* What to do:
In the data below, find the line that contains "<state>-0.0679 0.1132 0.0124" and the line that contains "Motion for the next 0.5". Copy both, plus every line between them, exactly.

* Data supplied:
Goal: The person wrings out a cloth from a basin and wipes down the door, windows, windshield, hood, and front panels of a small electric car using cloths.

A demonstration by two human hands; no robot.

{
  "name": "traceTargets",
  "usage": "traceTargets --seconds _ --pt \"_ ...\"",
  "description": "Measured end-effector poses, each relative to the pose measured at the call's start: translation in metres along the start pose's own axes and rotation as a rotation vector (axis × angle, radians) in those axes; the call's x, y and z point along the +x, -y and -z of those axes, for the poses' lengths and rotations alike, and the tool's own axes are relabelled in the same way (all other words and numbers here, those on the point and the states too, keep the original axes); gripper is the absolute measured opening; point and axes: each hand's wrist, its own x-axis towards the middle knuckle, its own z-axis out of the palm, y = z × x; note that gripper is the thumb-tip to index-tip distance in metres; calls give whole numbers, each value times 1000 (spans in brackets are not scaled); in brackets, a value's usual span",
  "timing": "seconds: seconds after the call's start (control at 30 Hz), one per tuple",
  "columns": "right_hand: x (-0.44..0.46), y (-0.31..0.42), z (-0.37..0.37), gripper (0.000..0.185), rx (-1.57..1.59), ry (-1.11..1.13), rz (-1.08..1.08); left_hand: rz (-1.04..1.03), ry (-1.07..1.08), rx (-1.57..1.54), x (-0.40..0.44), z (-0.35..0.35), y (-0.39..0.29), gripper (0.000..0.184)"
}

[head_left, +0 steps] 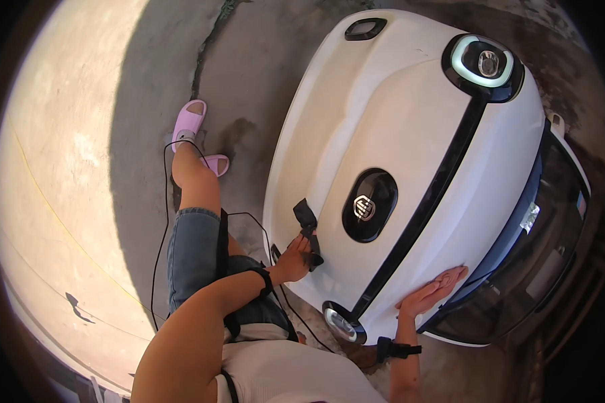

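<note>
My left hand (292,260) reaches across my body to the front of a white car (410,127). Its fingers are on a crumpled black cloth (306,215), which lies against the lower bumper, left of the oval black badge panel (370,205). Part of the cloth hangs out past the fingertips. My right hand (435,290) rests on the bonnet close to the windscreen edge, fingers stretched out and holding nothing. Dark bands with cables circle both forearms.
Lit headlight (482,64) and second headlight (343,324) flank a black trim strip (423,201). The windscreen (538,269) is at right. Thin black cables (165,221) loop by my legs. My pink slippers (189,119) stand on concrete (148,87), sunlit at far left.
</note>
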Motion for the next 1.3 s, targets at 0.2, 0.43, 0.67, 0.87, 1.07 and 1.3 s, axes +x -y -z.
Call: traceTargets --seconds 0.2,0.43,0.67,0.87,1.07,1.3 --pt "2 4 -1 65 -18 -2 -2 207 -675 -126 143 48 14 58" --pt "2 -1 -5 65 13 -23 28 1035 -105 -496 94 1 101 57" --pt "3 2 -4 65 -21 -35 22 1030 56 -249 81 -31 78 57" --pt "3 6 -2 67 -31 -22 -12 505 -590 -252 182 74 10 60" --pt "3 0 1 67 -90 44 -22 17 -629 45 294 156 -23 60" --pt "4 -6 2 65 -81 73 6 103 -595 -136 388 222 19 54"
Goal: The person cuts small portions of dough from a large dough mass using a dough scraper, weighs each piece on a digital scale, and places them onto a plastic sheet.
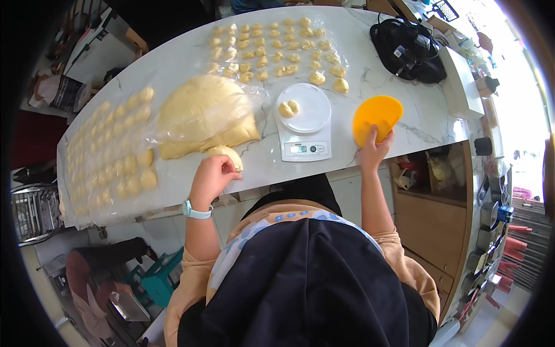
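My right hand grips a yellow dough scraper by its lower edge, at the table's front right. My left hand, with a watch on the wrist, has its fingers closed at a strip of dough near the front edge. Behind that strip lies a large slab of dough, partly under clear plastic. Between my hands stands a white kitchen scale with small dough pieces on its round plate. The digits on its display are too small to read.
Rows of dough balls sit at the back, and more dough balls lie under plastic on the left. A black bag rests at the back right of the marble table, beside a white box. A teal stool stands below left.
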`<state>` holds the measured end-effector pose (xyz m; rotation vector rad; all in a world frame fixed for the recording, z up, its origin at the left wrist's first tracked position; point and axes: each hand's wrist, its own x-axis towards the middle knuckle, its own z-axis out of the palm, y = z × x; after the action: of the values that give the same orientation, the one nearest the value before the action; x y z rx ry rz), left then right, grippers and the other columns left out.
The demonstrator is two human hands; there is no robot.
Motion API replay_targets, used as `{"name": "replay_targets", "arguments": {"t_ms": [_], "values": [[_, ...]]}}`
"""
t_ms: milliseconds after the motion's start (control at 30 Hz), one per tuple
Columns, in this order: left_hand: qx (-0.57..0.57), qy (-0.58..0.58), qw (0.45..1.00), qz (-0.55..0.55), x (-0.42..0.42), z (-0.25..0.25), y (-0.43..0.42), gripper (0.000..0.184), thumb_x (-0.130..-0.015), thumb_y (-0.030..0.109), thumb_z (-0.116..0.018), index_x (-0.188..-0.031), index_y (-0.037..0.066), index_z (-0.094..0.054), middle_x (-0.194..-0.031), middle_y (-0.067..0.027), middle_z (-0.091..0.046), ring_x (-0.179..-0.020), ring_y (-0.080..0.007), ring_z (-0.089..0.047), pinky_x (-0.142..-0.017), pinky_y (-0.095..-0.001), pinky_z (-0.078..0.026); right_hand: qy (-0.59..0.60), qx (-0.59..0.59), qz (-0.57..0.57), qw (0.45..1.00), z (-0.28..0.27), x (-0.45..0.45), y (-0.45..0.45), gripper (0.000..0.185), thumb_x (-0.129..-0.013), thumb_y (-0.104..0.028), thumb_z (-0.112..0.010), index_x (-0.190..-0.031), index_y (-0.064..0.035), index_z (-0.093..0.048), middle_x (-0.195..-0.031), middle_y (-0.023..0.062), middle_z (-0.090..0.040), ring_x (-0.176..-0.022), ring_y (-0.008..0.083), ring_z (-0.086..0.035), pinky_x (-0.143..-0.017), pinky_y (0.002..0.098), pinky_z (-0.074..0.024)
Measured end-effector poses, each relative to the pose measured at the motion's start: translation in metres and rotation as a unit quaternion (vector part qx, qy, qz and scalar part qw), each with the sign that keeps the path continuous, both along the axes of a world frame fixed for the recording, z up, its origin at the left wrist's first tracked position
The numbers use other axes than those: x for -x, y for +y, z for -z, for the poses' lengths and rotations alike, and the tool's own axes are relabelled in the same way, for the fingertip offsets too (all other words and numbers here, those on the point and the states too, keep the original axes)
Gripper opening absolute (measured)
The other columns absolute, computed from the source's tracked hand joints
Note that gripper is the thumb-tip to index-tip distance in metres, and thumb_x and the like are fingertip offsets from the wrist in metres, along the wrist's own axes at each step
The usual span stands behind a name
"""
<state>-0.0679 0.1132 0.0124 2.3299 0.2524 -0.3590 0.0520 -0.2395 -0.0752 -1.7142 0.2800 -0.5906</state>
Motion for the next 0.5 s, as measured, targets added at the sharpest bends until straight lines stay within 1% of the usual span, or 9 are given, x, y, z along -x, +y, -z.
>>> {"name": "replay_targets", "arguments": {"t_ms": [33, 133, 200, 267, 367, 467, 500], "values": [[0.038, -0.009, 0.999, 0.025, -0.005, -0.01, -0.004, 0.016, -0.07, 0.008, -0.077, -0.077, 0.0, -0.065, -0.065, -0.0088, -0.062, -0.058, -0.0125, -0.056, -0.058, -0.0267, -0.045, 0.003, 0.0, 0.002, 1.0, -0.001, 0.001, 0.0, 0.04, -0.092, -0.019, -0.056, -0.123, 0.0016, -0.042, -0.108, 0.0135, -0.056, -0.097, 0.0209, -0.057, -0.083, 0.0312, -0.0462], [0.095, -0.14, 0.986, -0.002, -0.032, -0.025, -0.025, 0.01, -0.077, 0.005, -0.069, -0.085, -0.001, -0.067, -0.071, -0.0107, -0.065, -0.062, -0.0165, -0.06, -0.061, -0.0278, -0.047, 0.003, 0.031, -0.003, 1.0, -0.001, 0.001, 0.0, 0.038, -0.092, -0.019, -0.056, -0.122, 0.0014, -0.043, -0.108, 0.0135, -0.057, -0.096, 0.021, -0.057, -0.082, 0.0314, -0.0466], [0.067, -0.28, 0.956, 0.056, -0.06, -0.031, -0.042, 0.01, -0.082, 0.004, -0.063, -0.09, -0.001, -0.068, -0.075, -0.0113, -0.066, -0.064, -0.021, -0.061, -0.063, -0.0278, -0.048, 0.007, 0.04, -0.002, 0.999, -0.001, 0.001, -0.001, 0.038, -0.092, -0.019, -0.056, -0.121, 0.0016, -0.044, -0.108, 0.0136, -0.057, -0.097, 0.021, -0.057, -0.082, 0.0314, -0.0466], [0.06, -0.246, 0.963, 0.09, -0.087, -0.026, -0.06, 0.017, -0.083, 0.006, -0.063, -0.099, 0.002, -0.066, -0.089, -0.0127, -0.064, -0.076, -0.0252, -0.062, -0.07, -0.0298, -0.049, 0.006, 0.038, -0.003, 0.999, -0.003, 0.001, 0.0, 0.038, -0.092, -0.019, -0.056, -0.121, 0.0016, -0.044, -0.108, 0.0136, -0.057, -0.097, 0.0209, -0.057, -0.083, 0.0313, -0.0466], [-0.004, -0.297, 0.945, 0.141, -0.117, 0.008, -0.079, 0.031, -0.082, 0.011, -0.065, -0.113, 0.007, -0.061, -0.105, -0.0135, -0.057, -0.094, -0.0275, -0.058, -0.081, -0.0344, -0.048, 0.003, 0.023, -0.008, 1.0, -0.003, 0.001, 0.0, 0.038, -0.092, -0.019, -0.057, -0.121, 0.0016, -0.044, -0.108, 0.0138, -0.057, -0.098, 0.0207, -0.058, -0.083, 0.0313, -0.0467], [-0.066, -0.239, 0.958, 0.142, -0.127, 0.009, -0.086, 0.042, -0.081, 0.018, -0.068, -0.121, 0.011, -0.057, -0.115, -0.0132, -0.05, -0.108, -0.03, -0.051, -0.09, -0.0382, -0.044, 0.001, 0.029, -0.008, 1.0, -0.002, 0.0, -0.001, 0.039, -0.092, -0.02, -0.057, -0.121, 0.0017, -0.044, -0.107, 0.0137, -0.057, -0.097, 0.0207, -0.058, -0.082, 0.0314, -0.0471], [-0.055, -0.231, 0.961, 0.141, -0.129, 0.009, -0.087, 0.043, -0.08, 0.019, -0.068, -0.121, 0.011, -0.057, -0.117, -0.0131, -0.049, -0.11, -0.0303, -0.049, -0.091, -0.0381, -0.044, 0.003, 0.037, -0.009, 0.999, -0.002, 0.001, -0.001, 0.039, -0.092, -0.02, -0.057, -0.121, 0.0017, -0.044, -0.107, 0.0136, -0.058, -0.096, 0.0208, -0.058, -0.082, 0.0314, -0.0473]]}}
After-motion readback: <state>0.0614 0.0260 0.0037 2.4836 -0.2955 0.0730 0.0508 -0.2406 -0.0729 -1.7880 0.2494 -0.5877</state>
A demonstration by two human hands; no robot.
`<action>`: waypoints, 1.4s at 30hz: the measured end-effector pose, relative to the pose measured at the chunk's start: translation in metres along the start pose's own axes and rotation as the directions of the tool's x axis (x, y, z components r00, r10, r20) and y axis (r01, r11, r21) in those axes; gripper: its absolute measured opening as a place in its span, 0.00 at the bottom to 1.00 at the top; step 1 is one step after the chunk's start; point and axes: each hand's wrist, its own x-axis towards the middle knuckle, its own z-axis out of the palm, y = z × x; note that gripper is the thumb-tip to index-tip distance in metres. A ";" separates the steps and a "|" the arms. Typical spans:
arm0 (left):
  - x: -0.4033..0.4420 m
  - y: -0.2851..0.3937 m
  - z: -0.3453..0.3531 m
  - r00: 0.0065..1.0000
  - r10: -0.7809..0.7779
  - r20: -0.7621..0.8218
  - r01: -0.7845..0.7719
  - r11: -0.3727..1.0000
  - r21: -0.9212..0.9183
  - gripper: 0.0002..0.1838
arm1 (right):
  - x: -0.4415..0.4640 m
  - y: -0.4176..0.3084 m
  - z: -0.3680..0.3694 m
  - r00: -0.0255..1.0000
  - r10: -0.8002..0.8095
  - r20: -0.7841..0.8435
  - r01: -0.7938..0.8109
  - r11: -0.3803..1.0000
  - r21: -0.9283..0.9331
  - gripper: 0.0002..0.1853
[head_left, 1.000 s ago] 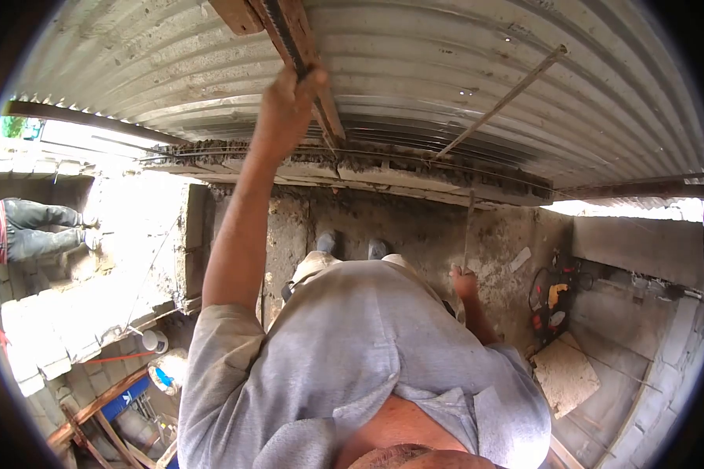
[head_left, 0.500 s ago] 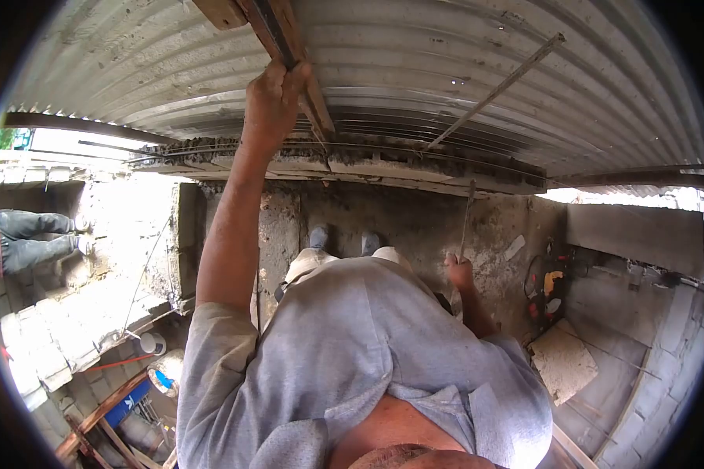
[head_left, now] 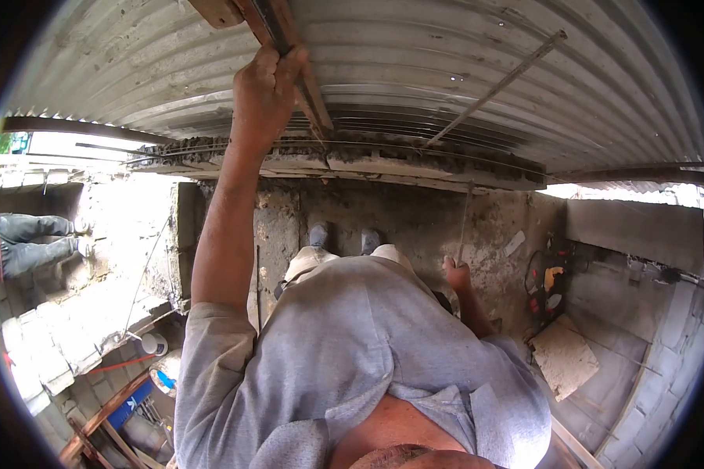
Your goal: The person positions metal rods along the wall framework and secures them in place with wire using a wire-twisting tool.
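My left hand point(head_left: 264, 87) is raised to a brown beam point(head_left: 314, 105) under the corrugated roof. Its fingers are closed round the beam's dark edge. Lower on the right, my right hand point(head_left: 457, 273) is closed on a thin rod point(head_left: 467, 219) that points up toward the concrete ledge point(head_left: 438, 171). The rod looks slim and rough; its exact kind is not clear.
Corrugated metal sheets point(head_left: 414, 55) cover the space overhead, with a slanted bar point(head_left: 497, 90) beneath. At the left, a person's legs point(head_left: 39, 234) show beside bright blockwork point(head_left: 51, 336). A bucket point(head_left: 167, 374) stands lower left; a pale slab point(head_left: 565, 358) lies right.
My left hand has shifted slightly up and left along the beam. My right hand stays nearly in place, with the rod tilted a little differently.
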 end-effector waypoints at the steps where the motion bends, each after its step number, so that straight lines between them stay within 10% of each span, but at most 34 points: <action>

* Written response:
<state>-0.0679 0.1132 0.0124 2.3299 0.2524 -0.3590 0.0520 -0.2395 -0.0752 -1.7142 0.2800 -0.5906</state>
Motion for the next 0.5 s, as measured, targets added at the sharpest bends until straight lines stay within 1% of the usual span, or 9 are given, x, y, z along -x, +y, -z.

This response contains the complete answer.